-- PROMPT --
Could every line below be transcribed exactly, with the pictures dropped?

-- SUPPLIED DATA --
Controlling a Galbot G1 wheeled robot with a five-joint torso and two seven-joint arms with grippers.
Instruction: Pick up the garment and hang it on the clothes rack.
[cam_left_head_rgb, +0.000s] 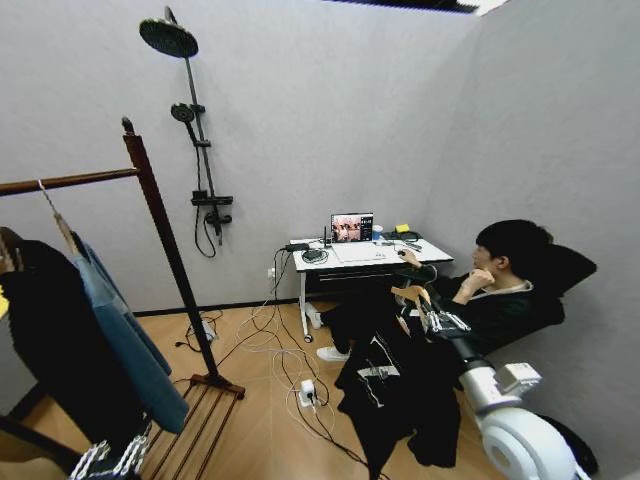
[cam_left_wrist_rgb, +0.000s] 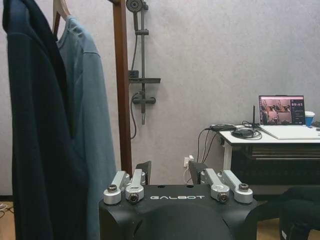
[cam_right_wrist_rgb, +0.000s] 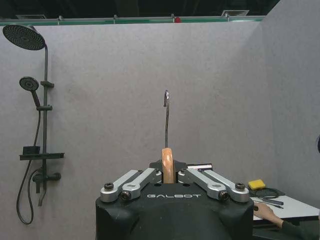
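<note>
Shower-head stand (cam_left_head_rgb: 195, 130) on wall; laptop (cam_left_head_rgb: 352, 228) on desk (cam_left_head_rgb: 425, 252).

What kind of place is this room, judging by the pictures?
Probably a test room or mock-up set, not a real home: plain grey walls, a shower-head stand mounted with no bathroom around it, a wooden clothes rack with hung coats, and a desk with a laptop and loose cables on the floor.

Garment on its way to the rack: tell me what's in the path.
Nothing visible blocks it. The right gripper holds the garment by its hanger over open floor right of the clothes rack. The rail already carries a black coat and teal-blue jacket.
</note>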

-- TASK OUTPUT --
Controlling a Galbot G1 wheeled robot with a five-joint torso and two seven-joint arms with grippers.
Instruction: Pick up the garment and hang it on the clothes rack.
[cam_left_head_rgb, +0.000s] 
[cam_left_wrist_rgb, +0.000s] 
[cam_right_wrist_rgb, +0.000s] 
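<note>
Shower-head stand (cam_left_head_rgb: 195, 130) on wall; laptop (cam_left_head_rgb: 352, 228) on desk (cam_left_head_rgb: 425, 252).

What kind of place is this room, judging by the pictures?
Probably a test room or mock-up set, not a real home: plain grey walls, a shower-head stand mounted with no bathroom around it, a wooden clothes rack with hung coats, and a desk with a laptop and loose cables on the floor.

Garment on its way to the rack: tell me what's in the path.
Nothing visible blocks it. The right gripper holds the garment by its hanger over open floor right of the clothes rack. The rail already carries a black coat and teal-blue jacket.
</note>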

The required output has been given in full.